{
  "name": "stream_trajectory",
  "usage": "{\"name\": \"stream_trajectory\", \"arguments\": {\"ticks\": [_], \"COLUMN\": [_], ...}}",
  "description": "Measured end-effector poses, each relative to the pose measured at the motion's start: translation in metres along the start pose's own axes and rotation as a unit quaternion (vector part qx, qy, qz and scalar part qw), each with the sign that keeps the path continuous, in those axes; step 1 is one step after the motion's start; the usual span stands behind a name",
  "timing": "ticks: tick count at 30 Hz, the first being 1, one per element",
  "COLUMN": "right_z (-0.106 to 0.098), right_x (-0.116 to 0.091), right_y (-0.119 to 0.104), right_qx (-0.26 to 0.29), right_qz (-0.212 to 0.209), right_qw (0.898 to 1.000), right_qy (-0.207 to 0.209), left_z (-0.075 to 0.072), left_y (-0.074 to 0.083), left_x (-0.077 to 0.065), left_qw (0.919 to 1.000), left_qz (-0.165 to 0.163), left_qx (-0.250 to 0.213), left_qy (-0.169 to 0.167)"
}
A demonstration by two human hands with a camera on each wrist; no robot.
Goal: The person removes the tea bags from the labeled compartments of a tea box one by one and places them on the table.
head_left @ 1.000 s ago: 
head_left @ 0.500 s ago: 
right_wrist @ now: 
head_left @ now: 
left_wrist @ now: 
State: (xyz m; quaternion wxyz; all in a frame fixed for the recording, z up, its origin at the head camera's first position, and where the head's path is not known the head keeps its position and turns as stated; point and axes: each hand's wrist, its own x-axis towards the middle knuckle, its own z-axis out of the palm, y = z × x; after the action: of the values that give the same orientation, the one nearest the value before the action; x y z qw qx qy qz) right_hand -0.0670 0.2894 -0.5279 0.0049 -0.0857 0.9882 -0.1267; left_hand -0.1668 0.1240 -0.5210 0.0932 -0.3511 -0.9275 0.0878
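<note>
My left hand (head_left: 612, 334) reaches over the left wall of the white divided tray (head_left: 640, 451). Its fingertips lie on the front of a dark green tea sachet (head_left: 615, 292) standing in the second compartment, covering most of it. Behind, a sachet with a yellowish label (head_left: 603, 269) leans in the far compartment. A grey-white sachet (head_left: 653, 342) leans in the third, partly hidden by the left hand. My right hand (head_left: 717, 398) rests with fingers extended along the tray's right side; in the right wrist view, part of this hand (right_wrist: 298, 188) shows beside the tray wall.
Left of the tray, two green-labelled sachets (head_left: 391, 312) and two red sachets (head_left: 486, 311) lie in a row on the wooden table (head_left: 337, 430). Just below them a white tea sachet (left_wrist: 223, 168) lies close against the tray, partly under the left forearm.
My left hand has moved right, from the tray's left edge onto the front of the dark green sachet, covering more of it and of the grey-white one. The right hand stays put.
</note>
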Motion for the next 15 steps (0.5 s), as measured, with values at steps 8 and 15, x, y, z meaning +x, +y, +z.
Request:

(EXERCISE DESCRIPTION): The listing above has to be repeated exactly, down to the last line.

(RESULT):
{
  "name": "stream_trajectory",
  "usage": "{\"name\": \"stream_trajectory\", \"arguments\": {\"ticks\": [_], \"COLUMN\": [_], ...}}",
  "description": "Measured end-effector poses, each relative to the pose measured at the motion's start: translation in metres along the start pose's own axes and rotation as a unit quaternion (vector part qx, qy, qz and scalar part qw), each with the sign that keeps the path continuous, in those axes; step 1 is one step after the motion's start; the usual span stands behind a name",
  "timing": "ticks: tick count at 30 Hz, the first being 1, one per element",
  "COLUMN": "right_z (-0.106 to 0.098), right_x (-0.116 to 0.091), right_y (-0.119 to 0.104), right_qx (-0.26 to 0.29), right_qz (-0.212 to 0.209), right_qw (0.898 to 1.000), right_qy (-0.207 to 0.209), left_z (-0.075 to 0.072), left_y (-0.074 to 0.083), left_x (-0.077 to 0.065), left_qw (0.919 to 1.000), left_qz (-0.165 to 0.163), left_qx (-0.250 to 0.213), left_qy (-0.169 to 0.167)"
}
A demonstration by two human hands with a camera on each wrist; no robot.
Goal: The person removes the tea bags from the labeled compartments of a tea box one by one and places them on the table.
head_left @ 1.000 s ago: 
head_left @ 0.500 s ago: 
right_wrist @ now: 
head_left @ now: 
left_wrist @ now: 
State: (xyz m; quaternion wxyz; all in a frame fixed for the recording, z up, its origin at the head camera's first position, and where the head's path is not known the head keeps its position and turns as stated; point and axes: each hand's wrist, its own x-axis towards the middle knuckle, its own z-axis out of the palm, y = z × x; after the action: of the values that give the same orientation, the one nearest the value before the action; x y z qw qx qy qz) right_hand -0.0670 0.2894 -0.5279 0.0049 -0.0857 0.9882 -0.1267; left_hand -0.1668 0.1240 -0.5210 0.0932 -0.3511 -0.9275 0.0878
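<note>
My left hand (head_left: 612, 334) reaches over the left wall of the white divided tray (head_left: 640, 451). Its fingertips lie on the front of a dark green tea sachet (head_left: 615, 292) standing in the second compartment, covering most of it. Behind, a sachet with a yellowish label (head_left: 603, 269) leans in the far compartment. A grey-white sachet (head_left: 653, 342) leans in the third, partly hidden by the left hand. My right hand (head_left: 717, 398) rests with fingers extended along the tray's right side; in the right wrist view, part of this hand (right_wrist: 298, 188) shows beside the tray wall.
Left of the tray, two green-labelled sachets (head_left: 391, 312) and two red sachets (head_left: 486, 311) lie in a row on the wooden table (head_left: 337, 430). Just below them a white tea sachet (left_wrist: 223, 168) lies close against the tray, partly under the left forearm.
My left hand has moved right, from the tray's left edge onto the front of the dark green sachet, covering more of it and of the grey-white one. The right hand stays put.
</note>
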Motion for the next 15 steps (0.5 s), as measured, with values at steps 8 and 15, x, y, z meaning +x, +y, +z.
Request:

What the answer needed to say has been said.